Supplied information below:
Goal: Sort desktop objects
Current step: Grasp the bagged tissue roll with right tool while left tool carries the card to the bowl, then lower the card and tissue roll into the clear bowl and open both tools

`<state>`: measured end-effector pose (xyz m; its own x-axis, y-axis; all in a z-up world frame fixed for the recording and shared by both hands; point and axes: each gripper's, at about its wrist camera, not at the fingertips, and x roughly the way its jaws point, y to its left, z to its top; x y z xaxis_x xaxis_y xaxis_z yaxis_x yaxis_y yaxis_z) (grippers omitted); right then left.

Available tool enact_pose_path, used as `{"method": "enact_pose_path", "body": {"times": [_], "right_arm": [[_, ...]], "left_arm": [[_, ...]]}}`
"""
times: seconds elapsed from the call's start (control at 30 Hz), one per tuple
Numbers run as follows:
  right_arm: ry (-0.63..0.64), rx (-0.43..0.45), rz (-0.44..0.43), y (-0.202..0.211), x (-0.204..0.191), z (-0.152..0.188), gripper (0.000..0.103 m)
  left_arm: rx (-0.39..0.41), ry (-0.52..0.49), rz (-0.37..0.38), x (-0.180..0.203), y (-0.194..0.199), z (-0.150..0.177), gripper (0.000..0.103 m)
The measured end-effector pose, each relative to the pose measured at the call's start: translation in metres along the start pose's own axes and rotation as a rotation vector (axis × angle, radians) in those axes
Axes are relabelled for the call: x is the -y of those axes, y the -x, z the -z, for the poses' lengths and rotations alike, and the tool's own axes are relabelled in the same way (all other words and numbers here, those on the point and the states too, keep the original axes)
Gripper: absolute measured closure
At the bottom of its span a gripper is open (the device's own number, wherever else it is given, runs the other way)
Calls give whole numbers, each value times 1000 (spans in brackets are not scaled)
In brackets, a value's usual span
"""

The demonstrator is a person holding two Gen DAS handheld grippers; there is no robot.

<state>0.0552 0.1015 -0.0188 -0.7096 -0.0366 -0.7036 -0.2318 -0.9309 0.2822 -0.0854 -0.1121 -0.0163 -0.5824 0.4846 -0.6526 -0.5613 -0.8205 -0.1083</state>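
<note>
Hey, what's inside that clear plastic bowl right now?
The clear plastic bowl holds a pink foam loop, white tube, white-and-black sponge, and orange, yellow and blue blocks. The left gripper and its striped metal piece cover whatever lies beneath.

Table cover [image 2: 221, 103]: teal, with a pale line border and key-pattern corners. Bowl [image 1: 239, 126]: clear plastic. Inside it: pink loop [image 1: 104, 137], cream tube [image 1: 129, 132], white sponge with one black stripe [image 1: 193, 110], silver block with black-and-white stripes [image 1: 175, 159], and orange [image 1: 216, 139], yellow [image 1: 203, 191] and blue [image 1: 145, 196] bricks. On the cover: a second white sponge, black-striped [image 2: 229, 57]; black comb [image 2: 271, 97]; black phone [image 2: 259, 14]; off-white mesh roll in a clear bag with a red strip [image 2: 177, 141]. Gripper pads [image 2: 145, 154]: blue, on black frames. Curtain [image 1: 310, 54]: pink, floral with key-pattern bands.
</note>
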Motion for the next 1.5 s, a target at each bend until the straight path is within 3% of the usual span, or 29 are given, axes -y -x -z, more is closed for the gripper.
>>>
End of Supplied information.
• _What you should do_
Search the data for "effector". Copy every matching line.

• _Output below_
`<state>`: measured end-effector pose (xyz m; its own x-axis, y-axis; all in a z-up world frame fixed for the recording and shared by both hands; point and axes: each gripper's, at about its wrist camera, not at the fingertips, and x roughly the way its jaws point, y to its left, z to its top; x y z xaxis_x xaxis_y xaxis_z yaxis_x yaxis_y yaxis_z) (grippers omitted); right then left.
The measured end-effector pose, each relative to the pose measured at the call's start: translation in metres along the start pose's own axes and rotation as a rotation vector (axis × angle, radians) in those axes

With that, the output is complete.